(What needs to be done):
Every line in the listing below that holds the word "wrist" should be returned.

(Source material):
***

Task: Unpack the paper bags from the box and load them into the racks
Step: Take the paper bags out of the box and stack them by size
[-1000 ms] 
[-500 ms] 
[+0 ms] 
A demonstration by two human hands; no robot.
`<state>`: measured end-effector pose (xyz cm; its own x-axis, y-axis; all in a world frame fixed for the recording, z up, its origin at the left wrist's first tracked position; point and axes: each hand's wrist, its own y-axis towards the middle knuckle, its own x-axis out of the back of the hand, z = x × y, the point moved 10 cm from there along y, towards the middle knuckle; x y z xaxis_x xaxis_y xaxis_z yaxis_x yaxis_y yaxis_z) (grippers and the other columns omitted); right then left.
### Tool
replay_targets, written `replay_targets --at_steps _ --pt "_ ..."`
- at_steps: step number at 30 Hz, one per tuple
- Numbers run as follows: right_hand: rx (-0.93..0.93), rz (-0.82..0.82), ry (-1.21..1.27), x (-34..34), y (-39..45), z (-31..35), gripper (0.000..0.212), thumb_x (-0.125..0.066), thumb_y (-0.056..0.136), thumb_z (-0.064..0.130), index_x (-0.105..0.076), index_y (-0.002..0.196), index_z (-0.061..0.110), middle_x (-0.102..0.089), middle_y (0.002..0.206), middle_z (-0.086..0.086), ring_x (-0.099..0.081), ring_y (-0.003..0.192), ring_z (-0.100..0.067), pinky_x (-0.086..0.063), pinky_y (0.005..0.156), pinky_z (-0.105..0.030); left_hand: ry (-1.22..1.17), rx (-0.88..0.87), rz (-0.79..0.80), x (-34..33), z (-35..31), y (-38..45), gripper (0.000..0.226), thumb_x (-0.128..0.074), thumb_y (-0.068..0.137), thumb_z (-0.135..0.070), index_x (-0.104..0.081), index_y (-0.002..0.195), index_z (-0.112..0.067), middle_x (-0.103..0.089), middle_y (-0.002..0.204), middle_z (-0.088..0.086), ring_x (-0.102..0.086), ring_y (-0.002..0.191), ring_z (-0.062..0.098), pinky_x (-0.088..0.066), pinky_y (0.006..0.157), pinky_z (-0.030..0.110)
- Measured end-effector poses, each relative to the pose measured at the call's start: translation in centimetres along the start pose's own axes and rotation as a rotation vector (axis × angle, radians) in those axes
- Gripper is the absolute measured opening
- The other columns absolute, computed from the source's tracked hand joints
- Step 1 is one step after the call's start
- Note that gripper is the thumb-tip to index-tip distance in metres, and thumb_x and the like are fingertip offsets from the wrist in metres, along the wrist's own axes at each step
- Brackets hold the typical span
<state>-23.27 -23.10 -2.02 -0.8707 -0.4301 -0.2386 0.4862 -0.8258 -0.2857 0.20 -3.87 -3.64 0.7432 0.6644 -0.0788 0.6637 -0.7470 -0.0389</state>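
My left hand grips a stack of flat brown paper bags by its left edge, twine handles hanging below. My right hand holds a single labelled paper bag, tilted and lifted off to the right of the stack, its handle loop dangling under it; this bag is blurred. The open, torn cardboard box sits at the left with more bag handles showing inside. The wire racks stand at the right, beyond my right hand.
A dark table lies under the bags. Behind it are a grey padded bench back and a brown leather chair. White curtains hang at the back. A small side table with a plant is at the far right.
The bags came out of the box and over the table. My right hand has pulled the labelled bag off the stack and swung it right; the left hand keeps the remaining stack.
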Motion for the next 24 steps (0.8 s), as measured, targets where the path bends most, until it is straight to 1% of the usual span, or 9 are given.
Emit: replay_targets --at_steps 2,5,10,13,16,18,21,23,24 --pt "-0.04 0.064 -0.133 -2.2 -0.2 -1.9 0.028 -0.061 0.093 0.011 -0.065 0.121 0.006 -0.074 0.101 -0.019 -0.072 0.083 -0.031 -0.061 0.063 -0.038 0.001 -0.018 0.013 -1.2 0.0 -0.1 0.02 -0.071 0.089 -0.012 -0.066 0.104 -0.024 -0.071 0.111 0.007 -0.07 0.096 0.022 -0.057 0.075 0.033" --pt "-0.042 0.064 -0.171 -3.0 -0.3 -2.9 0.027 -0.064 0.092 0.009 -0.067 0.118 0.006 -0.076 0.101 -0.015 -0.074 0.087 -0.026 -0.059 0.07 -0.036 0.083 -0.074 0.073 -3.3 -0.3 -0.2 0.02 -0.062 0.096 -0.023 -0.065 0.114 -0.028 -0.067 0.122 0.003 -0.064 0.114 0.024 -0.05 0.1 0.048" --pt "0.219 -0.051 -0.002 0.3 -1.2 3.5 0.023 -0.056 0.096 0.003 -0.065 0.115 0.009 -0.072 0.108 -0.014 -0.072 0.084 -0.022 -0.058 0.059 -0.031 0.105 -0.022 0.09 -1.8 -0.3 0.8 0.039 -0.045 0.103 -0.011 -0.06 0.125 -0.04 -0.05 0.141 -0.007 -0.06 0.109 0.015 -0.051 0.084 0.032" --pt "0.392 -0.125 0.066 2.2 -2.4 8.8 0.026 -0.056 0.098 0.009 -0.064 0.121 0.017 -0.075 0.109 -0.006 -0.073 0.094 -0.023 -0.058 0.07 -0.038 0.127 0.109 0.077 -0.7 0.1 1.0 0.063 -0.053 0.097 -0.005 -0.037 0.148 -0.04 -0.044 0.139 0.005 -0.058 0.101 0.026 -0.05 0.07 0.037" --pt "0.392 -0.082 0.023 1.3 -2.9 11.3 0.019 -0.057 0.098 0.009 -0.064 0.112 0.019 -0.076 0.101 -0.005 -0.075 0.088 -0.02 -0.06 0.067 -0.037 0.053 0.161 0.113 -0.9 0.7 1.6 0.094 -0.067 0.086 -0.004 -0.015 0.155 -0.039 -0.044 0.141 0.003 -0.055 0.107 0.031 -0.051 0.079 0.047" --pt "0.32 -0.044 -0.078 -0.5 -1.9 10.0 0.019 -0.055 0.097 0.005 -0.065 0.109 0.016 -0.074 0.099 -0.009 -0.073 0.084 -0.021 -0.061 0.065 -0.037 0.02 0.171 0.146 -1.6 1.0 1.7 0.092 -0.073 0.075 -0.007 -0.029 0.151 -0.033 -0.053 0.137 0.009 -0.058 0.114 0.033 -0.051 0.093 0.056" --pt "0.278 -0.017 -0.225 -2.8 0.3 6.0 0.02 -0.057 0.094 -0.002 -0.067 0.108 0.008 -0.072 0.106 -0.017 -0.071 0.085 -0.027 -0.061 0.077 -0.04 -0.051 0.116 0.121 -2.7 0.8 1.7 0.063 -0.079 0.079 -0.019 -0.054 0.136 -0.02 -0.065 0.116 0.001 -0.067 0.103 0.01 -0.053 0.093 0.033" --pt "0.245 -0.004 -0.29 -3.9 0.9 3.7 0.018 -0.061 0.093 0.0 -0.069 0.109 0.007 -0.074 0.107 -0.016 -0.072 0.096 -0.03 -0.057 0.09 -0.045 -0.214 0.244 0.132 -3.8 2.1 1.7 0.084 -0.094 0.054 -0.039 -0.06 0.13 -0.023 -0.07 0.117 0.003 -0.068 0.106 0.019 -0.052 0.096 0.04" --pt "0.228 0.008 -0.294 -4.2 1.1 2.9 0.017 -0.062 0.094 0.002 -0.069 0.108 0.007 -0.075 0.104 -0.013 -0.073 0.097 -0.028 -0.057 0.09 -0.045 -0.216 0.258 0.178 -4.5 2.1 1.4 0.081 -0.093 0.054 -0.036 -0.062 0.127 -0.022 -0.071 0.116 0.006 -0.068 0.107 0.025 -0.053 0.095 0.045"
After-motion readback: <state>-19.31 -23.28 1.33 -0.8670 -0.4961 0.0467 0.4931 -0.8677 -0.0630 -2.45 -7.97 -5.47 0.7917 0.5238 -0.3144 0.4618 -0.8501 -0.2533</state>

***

(Task solution):
`<state>`: measured end-effector pose (xyz cm; its own x-axis, y-axis; all in a world frame fixed for the recording, z up, its origin at the left wrist's first tracked position; point and axes: each hand's wrist, its own y-axis towards the middle knuckle, its own x-axis out of the back of the hand, z = x × y, the point moved 10 cm from there along y, towards the middle knuckle; x y z xaxis_x xaxis_y xaxis_z yaxis_x yaxis_y yaxis_z) (grippers and the other columns omitted); right then left.
- Note that gripper is the thumb-tip to index-tip distance in metres, and thumb_x and the like are fingertip offsets from the wrist in metres, along the wrist's own axes at each step

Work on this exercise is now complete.